Through this task, I wanted to see whether users attempt to wake Suki by tapping or using voice, whether they notice or feel curious about the command tips, and how they interact with them (by speaking the suggested commands, tapping them, or ignoring them altogether). I also wanted to understand the impact of contextual tips on improving the discoverability and use of voice interactions.

#2 Ask Suki to ’Make Assessment into bullets’ & ‘Delete History section’

This task explored how users feel about Suki listening to them and accurately transcribing their words.
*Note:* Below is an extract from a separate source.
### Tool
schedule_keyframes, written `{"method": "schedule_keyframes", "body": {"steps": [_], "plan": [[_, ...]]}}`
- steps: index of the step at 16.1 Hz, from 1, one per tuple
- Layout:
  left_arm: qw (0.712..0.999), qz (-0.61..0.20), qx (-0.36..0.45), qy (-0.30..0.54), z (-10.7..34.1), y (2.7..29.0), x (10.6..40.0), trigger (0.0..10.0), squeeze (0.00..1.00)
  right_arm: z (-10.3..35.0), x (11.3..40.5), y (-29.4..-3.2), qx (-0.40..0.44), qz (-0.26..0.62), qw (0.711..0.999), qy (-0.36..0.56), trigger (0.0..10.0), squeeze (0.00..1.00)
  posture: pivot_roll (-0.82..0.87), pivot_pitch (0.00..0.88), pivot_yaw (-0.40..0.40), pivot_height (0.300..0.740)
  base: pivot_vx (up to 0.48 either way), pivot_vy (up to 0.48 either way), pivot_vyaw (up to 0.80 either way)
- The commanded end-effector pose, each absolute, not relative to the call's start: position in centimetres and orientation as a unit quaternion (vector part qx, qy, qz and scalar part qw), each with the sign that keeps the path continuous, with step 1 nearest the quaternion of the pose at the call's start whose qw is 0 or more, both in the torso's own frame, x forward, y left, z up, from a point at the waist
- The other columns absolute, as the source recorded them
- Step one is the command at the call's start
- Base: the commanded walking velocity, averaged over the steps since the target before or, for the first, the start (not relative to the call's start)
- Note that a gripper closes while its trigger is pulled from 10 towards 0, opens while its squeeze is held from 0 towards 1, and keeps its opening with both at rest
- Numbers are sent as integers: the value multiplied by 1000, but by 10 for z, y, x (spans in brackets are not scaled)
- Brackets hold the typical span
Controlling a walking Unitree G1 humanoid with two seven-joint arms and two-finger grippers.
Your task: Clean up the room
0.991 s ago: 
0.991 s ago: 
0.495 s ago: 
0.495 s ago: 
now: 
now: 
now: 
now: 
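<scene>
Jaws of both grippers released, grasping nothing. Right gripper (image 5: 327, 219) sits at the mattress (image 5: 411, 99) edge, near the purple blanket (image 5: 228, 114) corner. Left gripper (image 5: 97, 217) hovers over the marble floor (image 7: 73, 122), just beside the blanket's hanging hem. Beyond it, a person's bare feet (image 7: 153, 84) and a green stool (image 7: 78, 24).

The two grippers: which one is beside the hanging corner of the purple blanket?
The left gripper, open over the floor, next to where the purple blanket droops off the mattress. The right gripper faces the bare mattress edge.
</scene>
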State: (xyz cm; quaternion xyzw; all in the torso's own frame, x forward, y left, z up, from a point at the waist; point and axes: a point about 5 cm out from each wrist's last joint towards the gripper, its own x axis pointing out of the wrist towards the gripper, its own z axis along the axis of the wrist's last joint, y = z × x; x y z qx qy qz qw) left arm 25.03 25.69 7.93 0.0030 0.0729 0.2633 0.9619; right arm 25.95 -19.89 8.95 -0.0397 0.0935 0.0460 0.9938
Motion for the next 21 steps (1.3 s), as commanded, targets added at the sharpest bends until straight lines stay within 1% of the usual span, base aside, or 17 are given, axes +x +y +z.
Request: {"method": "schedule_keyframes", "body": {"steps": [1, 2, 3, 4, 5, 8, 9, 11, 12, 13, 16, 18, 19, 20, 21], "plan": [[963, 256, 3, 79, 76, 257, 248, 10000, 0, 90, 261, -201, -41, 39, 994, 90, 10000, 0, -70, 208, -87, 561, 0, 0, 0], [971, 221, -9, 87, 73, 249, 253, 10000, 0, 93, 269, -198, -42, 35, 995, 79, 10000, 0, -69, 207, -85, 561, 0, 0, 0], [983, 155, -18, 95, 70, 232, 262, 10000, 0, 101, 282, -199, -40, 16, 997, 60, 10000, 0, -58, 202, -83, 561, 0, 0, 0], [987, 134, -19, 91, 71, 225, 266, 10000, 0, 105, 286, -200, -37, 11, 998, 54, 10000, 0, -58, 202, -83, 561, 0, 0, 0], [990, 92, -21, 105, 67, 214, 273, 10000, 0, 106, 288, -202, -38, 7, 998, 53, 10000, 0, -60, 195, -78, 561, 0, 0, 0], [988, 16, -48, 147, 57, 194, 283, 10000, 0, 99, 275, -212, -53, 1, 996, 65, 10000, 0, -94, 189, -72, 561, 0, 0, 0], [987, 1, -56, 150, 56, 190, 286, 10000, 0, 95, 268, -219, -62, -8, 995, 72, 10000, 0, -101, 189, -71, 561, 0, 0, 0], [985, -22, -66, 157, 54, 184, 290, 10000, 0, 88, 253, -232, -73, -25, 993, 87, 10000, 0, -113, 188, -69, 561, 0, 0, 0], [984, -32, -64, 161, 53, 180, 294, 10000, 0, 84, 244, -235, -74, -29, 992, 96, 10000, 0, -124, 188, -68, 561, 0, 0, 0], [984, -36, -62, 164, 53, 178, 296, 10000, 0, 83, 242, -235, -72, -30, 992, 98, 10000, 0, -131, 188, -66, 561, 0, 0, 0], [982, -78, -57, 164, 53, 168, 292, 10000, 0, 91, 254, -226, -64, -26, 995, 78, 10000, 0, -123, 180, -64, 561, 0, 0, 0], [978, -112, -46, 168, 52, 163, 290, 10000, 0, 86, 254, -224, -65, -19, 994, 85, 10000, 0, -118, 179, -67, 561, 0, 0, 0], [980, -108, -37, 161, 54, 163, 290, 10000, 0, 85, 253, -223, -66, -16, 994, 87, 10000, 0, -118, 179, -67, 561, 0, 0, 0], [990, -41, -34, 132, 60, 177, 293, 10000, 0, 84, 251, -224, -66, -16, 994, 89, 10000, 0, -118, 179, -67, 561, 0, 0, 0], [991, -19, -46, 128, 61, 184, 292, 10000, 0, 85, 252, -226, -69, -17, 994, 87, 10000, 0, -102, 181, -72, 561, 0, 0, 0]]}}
It examined whether users felt excited, amused, happy, or reassured, and assessed the effectiveness and perceived value of showing live transcriptions while a user is speaking a command.

#3 Ask Suki to ’Translate note to Spanish’

#4 Ask Suki to ’Make History into bullets’

With these two tasks, the focus was understanding users’ immediate reactions when something goes wrong, such as Suki transcribing speech incorrectly. This looked at whether users felt anxious, what actions they took to fix it or to stop Suki. I also wanted to guage whether stopping Suki by pressing the badge or saying “Suki, stop” felt more intuitive to them.

#5 Ask Suki to ’Get me some coffee’

This task examined how users respond to error states when Suki does not understand a command or fails to perform an action. I wanted to understand whether users felt confused, frustrated, or informed, and whether they chose to repeat the command, adjust their input, or abandon the interaction.

Insights & Feedback

After completing the tasks, we asked participants a series of follow-up questions about their experience with the new speech interaction. These questions focused on their overall impressions, whether they felt confused at any point, how clearly they understood Suki throughout the experience, their thoughts on live transcriptions, and whether completing the tasks helped them learn or discover new commands.

The insights below summarize what we observed as participants performed the tasks, what they said during the tasks, and how they responded to the follow-up questions.

Impact

Over the course of a month after the new speech experience was released, we tracked voice command usage and interactions on mobile across the following metrics:

Growth in the number of users using voice commands.

The number of users using voice commands rose from 22 percent before the launch to 68 percent a month after the launch.

(A user is considered to be using commands if they say a command at least once)

Reduction in drop-off rate during voice interactions.

The drop-off rate reduced slightly to under 15 percent which was previously at 18 percent.

Command tips account for >30% of all voice commands used.

Around 65% of the commands used were the suggested command tips, indicating that contextual tips are positively influencing voice interaction and discoverability, and helping users learn relevant commands. At the same time, only a small portion of users went beyond the suggested tips to try other commands.